**Exercise prompt:**
Write out all of the records below precisely as given, omitting the images.

**Recorded information:**
= Beginning of Section =
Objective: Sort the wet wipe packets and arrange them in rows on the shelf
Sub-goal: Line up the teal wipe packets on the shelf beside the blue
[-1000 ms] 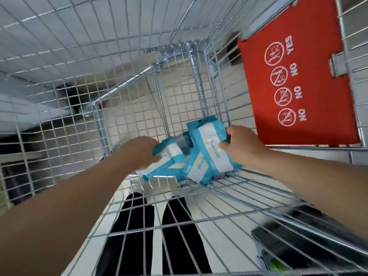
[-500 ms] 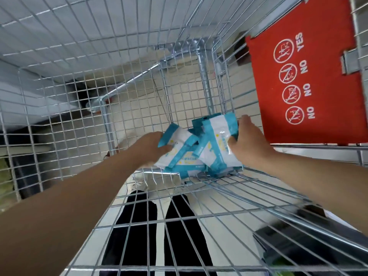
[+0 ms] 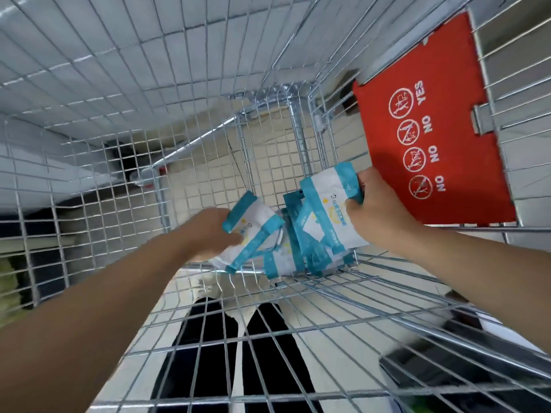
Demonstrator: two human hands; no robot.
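Note:
Several blue and white wet wipe packets lie bunched at the bottom of a wire shopping trolley (image 3: pixel 208 338). My left hand (image 3: pixel 208 234) grips the left packet (image 3: pixel 253 231) from its left side. With thumb over its front, my right hand (image 3: pixel 378 213) holds the upright right packet (image 3: pixel 328 210) by its top right edge. More packets (image 3: pixel 286 263) sit between and under these two. No shelf is in view.
A red plastic child-seat flap (image 3: pixel 432 144) with YES and NO signs stands just right of my right hand. Trolley mesh walls rise on the left and far sides. Below the mesh are black trouser legs (image 3: pixel 208 368) and a tiled floor.
Both hands have stayed on the packets and shifted slightly apart. The right packet has been tilted more upright and lifted toward the red flap.

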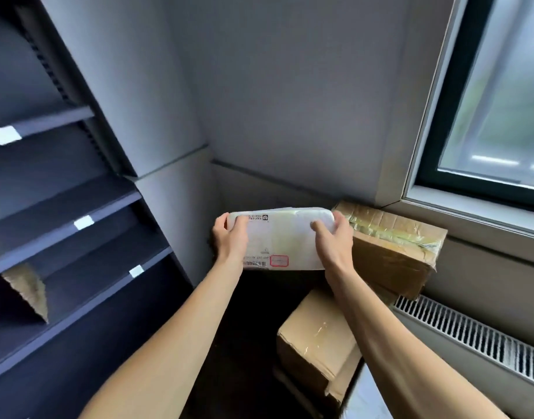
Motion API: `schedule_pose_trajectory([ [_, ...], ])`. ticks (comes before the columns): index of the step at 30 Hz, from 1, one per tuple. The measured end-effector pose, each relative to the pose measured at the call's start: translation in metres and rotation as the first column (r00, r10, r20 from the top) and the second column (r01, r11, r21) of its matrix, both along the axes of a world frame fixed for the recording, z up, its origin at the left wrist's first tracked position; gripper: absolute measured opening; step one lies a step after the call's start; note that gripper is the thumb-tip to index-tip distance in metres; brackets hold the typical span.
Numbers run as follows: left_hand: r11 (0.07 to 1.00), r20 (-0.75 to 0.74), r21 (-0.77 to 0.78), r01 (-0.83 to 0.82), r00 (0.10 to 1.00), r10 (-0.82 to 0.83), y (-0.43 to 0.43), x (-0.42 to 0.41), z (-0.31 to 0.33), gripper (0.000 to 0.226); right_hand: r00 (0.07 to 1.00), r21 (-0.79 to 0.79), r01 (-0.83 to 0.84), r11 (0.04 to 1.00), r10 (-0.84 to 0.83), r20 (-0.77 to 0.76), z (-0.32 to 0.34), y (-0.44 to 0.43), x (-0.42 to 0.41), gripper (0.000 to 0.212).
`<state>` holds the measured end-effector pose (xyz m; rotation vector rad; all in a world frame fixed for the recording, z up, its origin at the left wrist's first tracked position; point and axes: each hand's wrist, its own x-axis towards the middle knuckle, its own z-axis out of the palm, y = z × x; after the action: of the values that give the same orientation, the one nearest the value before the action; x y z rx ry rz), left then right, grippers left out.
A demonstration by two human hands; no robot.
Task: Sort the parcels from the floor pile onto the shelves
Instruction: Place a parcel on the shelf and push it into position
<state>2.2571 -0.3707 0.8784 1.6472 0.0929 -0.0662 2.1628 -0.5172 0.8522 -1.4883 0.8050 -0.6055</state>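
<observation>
I hold a flat white parcel [282, 238] with a printed label and a red stamp out in front of me, above the floor. My left hand [231, 237] grips its left end and my right hand [334, 240] grips its right end, fingers curled over the top edge. Brown cardboard boxes lie in the pile below and to the right: one taped box [392, 246] by the window sill and another [315, 340] nearer to me. The dark shelf unit [63, 228] stands on my left.
A brown paper parcel [26, 290] sits on a lower shelf at the far left. White tags mark the shelf edges. A window and a radiator grille [471, 337] run along the right. A grey wall corner lies straight ahead.
</observation>
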Motion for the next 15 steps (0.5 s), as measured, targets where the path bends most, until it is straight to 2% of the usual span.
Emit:
schedule_pose_trajectory([
  [2,0.995,0.058,-0.090,-0.047,0.997,0.052,0.021,0.009,0.029,0.040,0.996,-0.056,-0.036,0.998,0.040,0.083,0.041,0.012,0.012,0.079],
  [5,0.960,0.102,-0.252,-0.119,0.984,0.149,0.058,0.029,0.072,0.036,0.966,-0.204,-0.090,0.975,0.136,0.222,0.113,0.029,0.029,0.058],
  [6,0.943,0.089,-0.310,-0.122,0.984,0.156,0.070,0.038,0.085,0.041,0.948,-0.271,-0.101,0.957,0.175,0.266,0.140,0.037,0.034,0.054],
  [8,0.887,0.014,-0.460,-0.029,0.999,0.040,0.094,0.058,0.105,0.057,0.909,-0.446,-0.104,0.889,0.267,0.320,0.188,0.061,0.042,0.050],
  [10,0.824,-0.033,-0.563,0.068,0.994,-0.104,0.111,0.066,0.114,0.057,0.882,-0.653,-0.028,0.757,0.326,0.340,0.225,0.090,0.051,0.046],
  [12,0.793,-0.080,-0.601,0.102,0.979,-0.187,0.120,0.063,0.110,0.053,0.887,-0.845,0.091,0.527,0.343,0.309,0.250,0.122,0.060,0.039],
  [14,0.761,-0.154,-0.640,0.108,0.952,-0.264,0.121,0.052,0.100,0.047,0.910,-0.950,0.102,0.296,0.359,0.209,0.268,0.155,0.070,0.035],
  [15,0.732,-0.175,-0.672,0.111,0.937,-0.303,0.121,0.047,0.097,0.045,0.910,-0.972,0.063,0.227,0.386,0.149,0.273,0.171,0.075,0.034],
])
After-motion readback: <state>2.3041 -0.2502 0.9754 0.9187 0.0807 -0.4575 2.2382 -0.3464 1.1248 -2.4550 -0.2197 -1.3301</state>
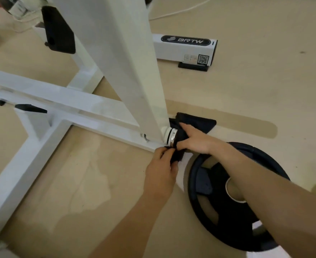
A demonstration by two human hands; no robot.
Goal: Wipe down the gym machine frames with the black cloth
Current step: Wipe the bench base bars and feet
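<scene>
Closest to the lens are the two bare forearms (265, 192), reaching down toward the machine's base. Starting at the left, I see the white painted steel frame (41, 146) lying in smooth, square-section beams across the matte beige floor (97, 192), with a thick white upright post (134, 71) rising from their joint. At the post's foot a short peg with a shiny chrome collar (173, 136) sticks out, and the soft, folded black cloth (196, 121) is draped over it. The left hand (161, 164) pinches the cloth's hanging end just below the peg, and the right hand (194, 140) curls over the cloth on top of it. I judge this as the peg being wiped. The next move calls for drawing or twisting the cloth along it, then shifting to the post's flat faces. Furthest right, a dark rubbery weight plate (218, 211) with cut-out grips lies flat.
</scene>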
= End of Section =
**Answer section:**
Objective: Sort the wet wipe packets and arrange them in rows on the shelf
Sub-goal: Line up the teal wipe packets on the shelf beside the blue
[-1000 ms] 
[-500 ms] 
[+0 ms] 
Demonstrator: two human hands; no robot.
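Note:
Several blue and white wet wipe packets lie bunched at the bottom of a wire shopping trolley (image 3: pixel 208 338). My left hand (image 3: pixel 208 234) grips the left packet (image 3: pixel 253 231) from its left side. With thumb over its front, my right hand (image 3: pixel 378 213) holds the upright right packet (image 3: pixel 328 210) by its top right edge. More packets (image 3: pixel 286 263) sit between and under these two. No shelf is in view.
A red plastic child-seat flap (image 3: pixel 432 144) with YES and NO signs stands just right of my right hand. Trolley mesh walls rise on the left and far sides. Below the mesh are black trouser legs (image 3: pixel 208 368) and a tiled floor.
Both hands have stayed on the packets and shifted slightly apart. The right packet has been tilted more upright and lifted toward the red flap.
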
Motion API: `schedule_pose_trajectory([ [_, ...], ])`. ticks (comes before the columns): index of the step at 30 Hz, from 1, one per tuple. The measured end-effector pose, each relative to the pose measured at the call's start: translation in metres and rotation as the first column (r00, r10, r20 from the top) and the second column (r01, r11, r21) of its matrix, both along the axes of a world frame fixed for the recording, z up, its origin at the left wrist's first tracked position; gripper: absolute measured opening; step one lies a step after the call's start; note that gripper is the thumb-tip to index-tip distance in metres; brackets hold the typical span.
Numbers run as follows: left_hand: r11 (0.07 to 1.00), r20 (-0.75 to 0.74), r21 (-0.77 to 0.78), r01 (-0.83 to 0.82), r00 (0.10 to 1.00), r10 (-0.82 to 0.83), y (-0.43 to 0.43), x (-0.42 to 0.41), z (-0.31 to 0.33), gripper (0.000 to 0.226); right_hand: r00 (0.07 to 1.00), r21 (-0.79 to 0.79), r01 (-0.83 to 0.84), r11 (0.04 to 1.00), r10 (-0.84 to 0.83), r20 (-0.77 to 0.76), z (-0.32 to 0.34), y (-0.44 to 0.43), x (-0.42 to 0.41), gripper (0.000 to 0.212).
`<state>` holds the measured end-effector pose (xyz m; rotation vector rad; all in a world frame fixed for the recording, z up, its origin at the left wrist's first tracked position; point and axes: each hand's wrist, its own x-axis towards the middle knuckle, its own z-axis out of the palm, y = z × x; after the action: of the values that give the same orientation, the one nearest the value before the action; x y z rx ry rz), left then right, grippers left out.
A demonstration by two human hands; no robot.
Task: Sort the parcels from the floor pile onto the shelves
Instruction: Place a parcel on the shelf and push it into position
<state>2.2571 -0.3707 0.8784 1.6472 0.0929 -0.0662 2.1628 -0.5172 0.8522 -1.4883 0.8050 -0.6055</state>
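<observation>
I hold a flat white parcel [282, 238] with a printed label and a red stamp out in front of me, above the floor. My left hand [231, 237] grips its left end and my right hand [334, 240] grips its right end, fingers curled over the top edge. Brown cardboard boxes lie in the pile below and to the right: one taped box [392, 246] by the window sill and another [315, 340] nearer to me. The dark shelf unit [63, 228] stands on my left.
A brown paper parcel [26, 290] sits on a lower shelf at the far left. White tags mark the shelf edges. A window and a radiator grille [471, 337] run along the right. A grey wall corner lies straight ahead.
</observation>
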Motion for the next 15 steps (0.5 s), as measured, targets where the path bends most, until it is straight to 2% of the usual span.
Emit:
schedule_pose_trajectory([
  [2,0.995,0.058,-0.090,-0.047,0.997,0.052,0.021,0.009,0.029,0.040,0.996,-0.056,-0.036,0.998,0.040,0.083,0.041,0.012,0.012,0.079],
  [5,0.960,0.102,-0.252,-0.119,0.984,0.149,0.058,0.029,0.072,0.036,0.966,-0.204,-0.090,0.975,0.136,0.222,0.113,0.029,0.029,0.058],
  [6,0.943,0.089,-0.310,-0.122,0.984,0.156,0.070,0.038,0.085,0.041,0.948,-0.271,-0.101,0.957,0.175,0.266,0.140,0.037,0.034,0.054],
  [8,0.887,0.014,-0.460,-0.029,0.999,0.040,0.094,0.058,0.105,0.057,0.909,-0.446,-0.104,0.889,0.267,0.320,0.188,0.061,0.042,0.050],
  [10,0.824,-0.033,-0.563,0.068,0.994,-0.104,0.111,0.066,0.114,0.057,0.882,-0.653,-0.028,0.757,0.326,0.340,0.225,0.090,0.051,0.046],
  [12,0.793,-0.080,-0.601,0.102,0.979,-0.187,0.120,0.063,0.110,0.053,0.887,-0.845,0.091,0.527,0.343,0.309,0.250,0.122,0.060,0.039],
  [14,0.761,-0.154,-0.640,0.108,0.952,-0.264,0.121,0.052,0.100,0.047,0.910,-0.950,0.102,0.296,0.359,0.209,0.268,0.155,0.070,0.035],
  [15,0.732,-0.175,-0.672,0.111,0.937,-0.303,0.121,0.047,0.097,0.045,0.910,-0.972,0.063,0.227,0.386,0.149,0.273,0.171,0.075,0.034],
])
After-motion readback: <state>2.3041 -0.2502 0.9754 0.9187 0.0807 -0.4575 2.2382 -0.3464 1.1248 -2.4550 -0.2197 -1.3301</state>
A demonstration by two human hands; no robot.
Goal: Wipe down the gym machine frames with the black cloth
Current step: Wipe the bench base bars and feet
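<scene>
Closest to the lens are the two bare forearms (265, 192), reaching down toward the machine's base. Starting at the left, I see the white painted steel frame (41, 146) lying in smooth, square-section beams across the matte beige floor (97, 192), with a thick white upright post (134, 71) rising from their joint. At the post's foot a short peg with a shiny chrome collar (173, 136) sticks out, and the soft, folded black cloth (196, 121) is draped over it. The left hand (161, 164) pinches the cloth's hanging end just below the peg, and the right hand (194, 140) curls over the cloth on top of it. I judge this as the peg being wiped. The next move calls for drawing or twisting the cloth along it, then shifting to the post's flat faces. Furthest right, a dark rubbery weight plate (218, 211) with cut-out grips lies flat.
</scene>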

No additional lines are needed for this answer.